Parmi les entités sanctionnées, l’UE compte deux pétroliers et navires de livraison pour leur implication dans des actions qui violent les résolutions du Conseil de sécurité des Nations unies. En outre, elle ajoute le ministère nord-coréen de l’industrie des fusées pour son rôle dans l’acquisition de composants utilisés dans le développement de la technologie nucléaire et des missiles interdite par les Nations unies.
Avec cette mesure, l’UE maintient 73 personnes et 17 entités sur sa «liste noire», ce qui signifie qu’en vertu de ces restrictions, elles sont interdites d’entrée dans l’UE et voient leurs avoirs gelés sur le territoire européen.

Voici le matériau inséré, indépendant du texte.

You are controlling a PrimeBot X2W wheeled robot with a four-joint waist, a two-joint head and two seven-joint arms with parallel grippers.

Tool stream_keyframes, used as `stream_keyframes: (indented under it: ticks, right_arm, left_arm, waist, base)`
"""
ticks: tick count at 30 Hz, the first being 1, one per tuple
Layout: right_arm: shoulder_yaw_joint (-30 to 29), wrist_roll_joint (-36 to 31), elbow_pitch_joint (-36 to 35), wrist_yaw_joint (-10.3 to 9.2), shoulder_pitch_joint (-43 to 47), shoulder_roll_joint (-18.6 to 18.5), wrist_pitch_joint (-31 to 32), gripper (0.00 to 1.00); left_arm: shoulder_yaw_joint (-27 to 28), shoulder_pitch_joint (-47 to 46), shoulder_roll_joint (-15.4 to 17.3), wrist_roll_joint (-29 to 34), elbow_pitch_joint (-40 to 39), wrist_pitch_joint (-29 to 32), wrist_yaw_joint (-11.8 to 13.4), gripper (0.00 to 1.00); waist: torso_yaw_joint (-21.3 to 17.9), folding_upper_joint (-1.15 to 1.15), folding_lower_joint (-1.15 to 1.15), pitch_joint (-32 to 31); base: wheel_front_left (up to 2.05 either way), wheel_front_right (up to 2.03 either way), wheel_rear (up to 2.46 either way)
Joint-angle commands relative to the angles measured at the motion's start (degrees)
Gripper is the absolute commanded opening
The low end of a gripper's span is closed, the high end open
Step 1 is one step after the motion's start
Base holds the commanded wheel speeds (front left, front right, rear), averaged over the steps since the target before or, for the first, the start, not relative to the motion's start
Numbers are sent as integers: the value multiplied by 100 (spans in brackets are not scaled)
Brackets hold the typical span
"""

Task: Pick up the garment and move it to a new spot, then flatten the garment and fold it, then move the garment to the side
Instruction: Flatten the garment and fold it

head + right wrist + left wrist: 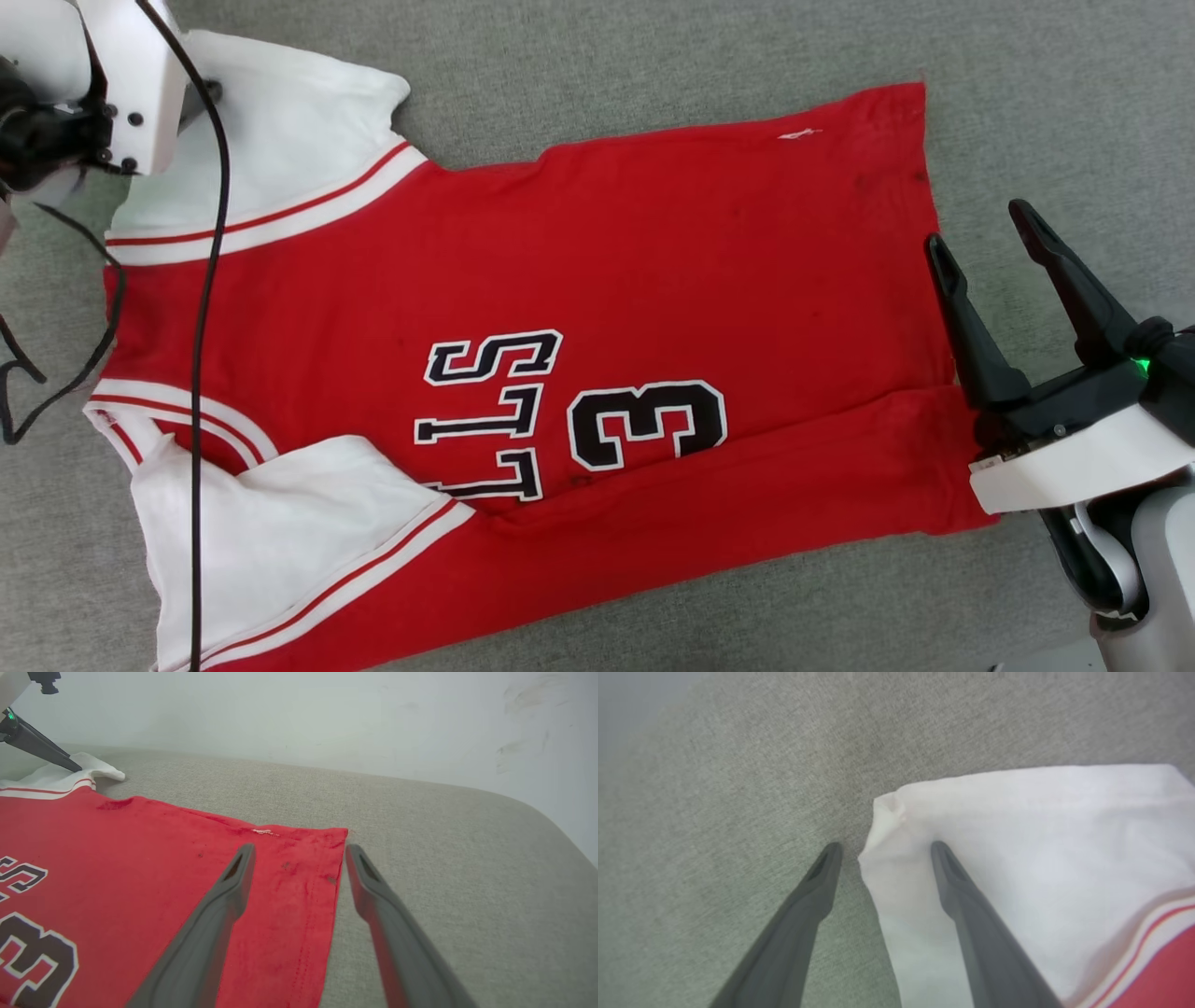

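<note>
The garment [597,271], a red jersey with white sleeves and a black number 3, lies spread on the grey surface with its collar to the left and its hem to the right. Its near long edge is folded over, covering part of the letters. My right gripper [978,231] stands open at the hem; in the right wrist view the hem edge [334,882] runs between the fingers of the right gripper [300,848]. My left gripper [886,845] is open at the far white sleeve [1017,835], one finger over the cloth and one over the grey surface. Nothing is held.
The grey padded surface [1055,103] extends beyond the hem, and its rounded edge [556,821] meets a pale wall [327,714]. A black cable [198,392] from my left arm [131,75] hangs across the collar end of the jersey.
</note>
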Motion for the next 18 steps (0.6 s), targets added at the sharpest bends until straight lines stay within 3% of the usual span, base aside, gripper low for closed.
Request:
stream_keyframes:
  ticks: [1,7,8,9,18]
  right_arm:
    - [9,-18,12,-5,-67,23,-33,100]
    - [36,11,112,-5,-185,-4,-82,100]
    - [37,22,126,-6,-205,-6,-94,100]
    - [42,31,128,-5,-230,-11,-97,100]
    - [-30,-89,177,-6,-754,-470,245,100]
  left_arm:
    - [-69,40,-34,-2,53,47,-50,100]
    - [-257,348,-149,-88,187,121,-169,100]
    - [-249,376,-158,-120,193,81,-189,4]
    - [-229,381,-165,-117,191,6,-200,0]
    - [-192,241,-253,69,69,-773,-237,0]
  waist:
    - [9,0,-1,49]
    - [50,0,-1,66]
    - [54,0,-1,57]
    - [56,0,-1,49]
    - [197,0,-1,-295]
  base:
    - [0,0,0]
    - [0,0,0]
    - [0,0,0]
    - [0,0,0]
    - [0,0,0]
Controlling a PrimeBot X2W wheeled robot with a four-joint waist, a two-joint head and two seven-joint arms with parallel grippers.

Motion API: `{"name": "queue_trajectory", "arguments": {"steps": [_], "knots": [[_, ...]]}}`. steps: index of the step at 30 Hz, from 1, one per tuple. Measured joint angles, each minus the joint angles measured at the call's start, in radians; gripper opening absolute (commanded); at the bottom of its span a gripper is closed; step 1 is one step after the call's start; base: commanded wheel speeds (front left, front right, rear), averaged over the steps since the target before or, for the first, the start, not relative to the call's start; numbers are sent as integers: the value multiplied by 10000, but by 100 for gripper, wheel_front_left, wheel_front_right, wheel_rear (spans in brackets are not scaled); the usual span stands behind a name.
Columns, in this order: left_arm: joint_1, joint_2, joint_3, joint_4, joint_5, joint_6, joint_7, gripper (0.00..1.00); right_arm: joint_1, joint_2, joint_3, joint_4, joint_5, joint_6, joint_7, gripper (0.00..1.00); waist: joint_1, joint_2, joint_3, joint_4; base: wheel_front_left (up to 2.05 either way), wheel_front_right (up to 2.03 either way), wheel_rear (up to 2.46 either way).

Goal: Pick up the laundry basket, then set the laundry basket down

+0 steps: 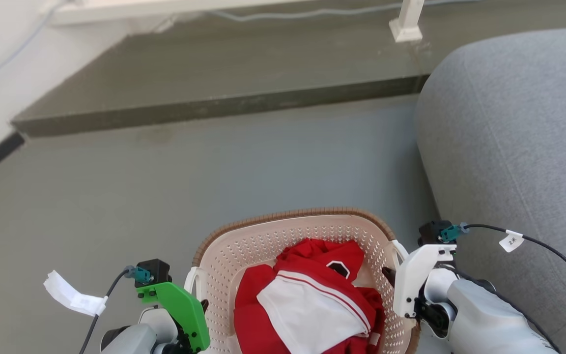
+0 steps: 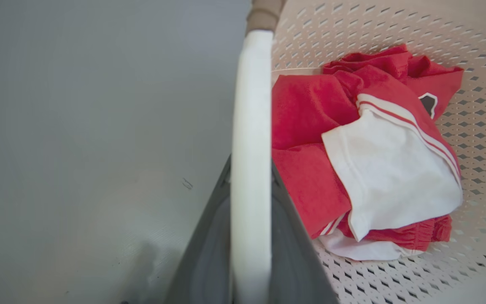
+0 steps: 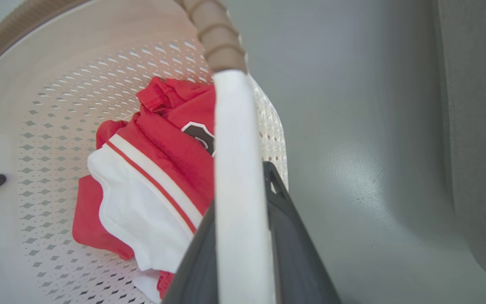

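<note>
Laundry basket (image 1: 263,241) is low at centre in the head view, over the grey floor (image 1: 165,172) and just beside a grey sofa (image 1: 509,123). Whether it rests on the floor cannot be told. Left pincer (image 2: 251,177) pinches the left handle (image 2: 251,105). Right pincer (image 3: 243,181) pinches the right handle (image 3: 230,118). Red and white clothing (image 1: 312,300) lies inside.

Upright cream perforated laundry basket (image 1: 263,241), brown woven-look rim
</note>
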Motion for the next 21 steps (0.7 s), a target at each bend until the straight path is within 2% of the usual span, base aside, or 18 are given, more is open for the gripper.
{"name": "queue_trajectory", "arguments": {"steps": [8, 21], "knots": [[-3, -10, -100, 48, -88, 2, 424, 0, -3, -19, 81, 96, 234, 0, 437, 0, 0, 0, -589, -74, 0, 0, 0], [-5, -40, -221, 219, -232, 2, 748, 0, -8, -2, 295, 174, 479, -2, 788, 0, 0, 0, -762, -105, 0, 0, 0]]}}
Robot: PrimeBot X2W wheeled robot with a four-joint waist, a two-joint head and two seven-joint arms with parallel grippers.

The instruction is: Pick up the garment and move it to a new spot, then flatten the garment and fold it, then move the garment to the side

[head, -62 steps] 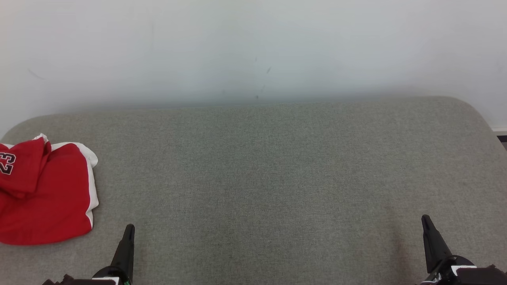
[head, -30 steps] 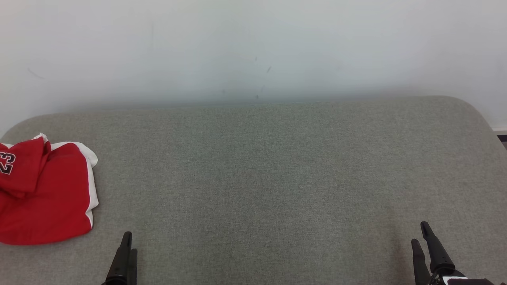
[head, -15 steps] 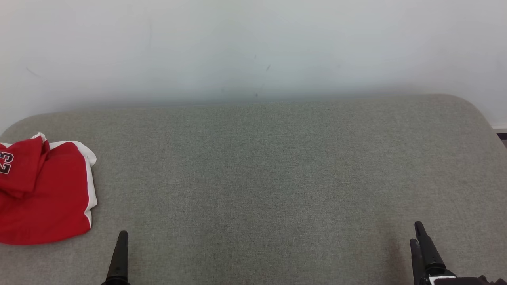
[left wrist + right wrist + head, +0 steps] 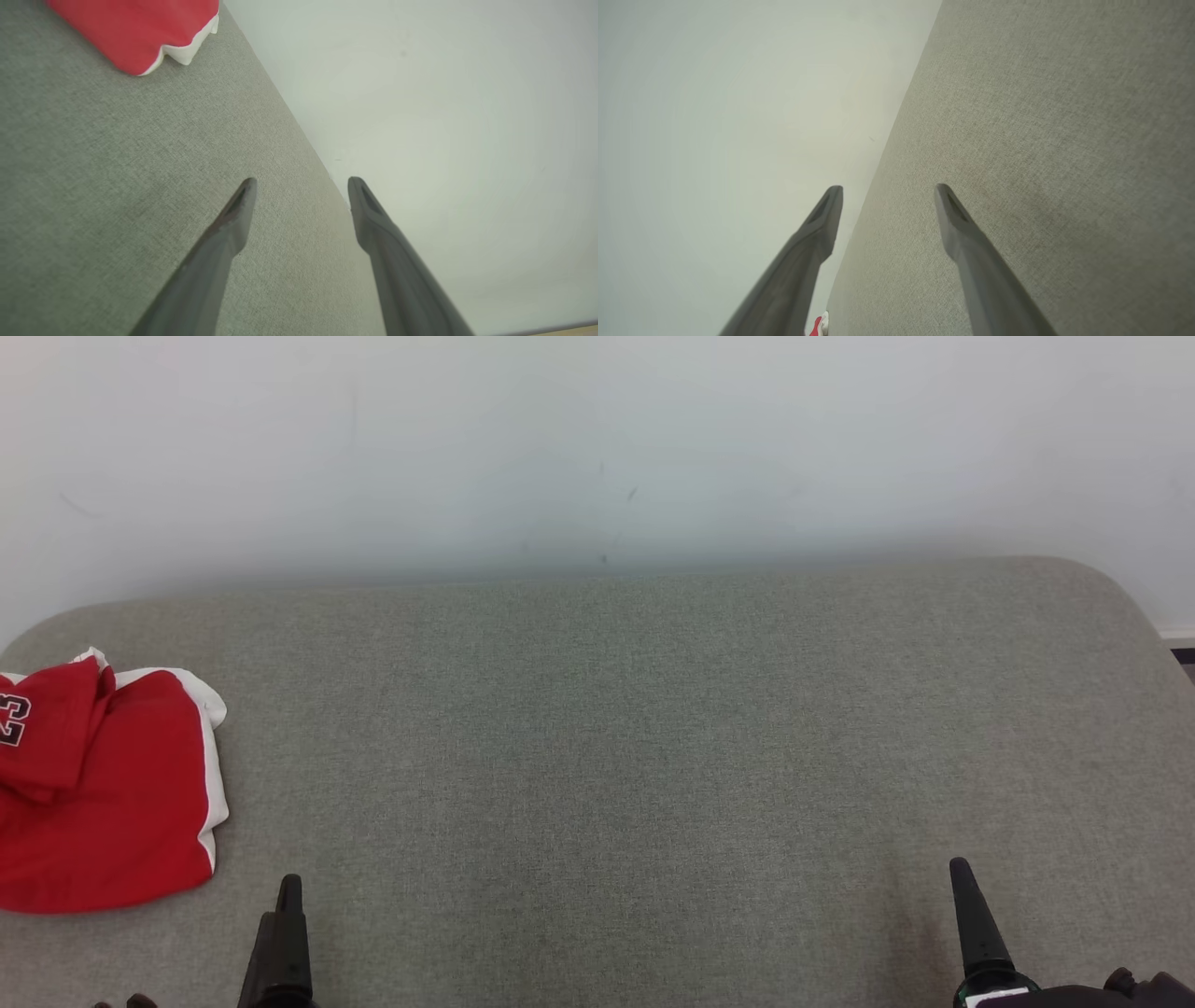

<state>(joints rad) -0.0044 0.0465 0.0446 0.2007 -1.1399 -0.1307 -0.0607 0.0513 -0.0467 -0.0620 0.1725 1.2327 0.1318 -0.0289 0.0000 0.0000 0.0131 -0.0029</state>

Ces mesures interviennent en réponse aux tensions dans la région après que la Corée du Nord a lancé des dizaines de missiles balistiques au cours du mois de novembre lors d’essais interdits par les résolutions du Conseil de sécurité des Nations unies, une action que Pyongyang justifie par les manœuvres militaires américano-coréennes et qu’elle considère comme une répétition d’invasion.